# a woman's opinion



## Ipman (Sep 11, 2012)

I'm married for about 5 years now and i love my beautiful wife
very sexy but i don't think she likes pleasuring me as i like pleasuring her i really do like to it arouses me but i was wondering 
do you women like to arouse your guy because i feel she thinks that because i enjoy her she thinks i don't need her to enjoy me
if you know what i mean.


----------



## ScarletBegonias (Jun 26, 2012)

It depends on the woman.Some women are more outgoing about providing pleasure and others aren't.You won't know what her deal is until you communicate with her or just take action...while you're laying there with her and kissing or whatever take her hand (gently!) and put it on your junk. Let the action show her what you need if you don't want to talk about it.
maybe she thinks you're alright with getting aroused by pleasing her and she needs to be told you want more from her.


----------



## I'mInLoveWithMyHubby (Nov 7, 2011)

It took me 10-12 years before I realized how important it is to pleasure my husband they way he wanted. He never really expressed how until I asked and surprising him.

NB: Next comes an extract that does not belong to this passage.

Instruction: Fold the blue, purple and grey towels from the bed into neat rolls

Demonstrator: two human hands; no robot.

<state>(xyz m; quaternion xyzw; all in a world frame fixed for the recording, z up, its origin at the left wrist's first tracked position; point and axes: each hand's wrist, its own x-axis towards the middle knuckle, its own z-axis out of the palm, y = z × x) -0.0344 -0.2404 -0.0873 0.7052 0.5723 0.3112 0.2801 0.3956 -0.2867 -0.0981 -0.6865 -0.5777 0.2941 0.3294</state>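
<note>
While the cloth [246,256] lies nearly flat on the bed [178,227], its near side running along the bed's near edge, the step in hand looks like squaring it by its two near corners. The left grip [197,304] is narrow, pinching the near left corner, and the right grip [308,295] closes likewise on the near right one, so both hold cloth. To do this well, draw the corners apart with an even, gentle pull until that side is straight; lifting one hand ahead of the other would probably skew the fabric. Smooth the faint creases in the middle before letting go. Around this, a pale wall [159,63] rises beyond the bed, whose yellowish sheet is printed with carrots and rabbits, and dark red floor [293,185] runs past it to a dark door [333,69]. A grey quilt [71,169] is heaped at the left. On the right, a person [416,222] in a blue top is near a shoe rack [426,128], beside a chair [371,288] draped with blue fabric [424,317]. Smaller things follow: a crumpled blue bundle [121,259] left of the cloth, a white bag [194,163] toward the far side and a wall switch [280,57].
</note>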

It dawned on me how much support and love he was giving me. My husband does everything in his power to keep us happy and I fully appreciate it. It wasn't until my life slowed down until I realized this. Plus reading articles online really helped. We've always had a deep strong relationship. Now it's gone to a deeper level since I made that change in myself.

I really didn't know how things effect a man until a couple years ago. My husband puts my needs before his own, he's always done this since the day we met.


----------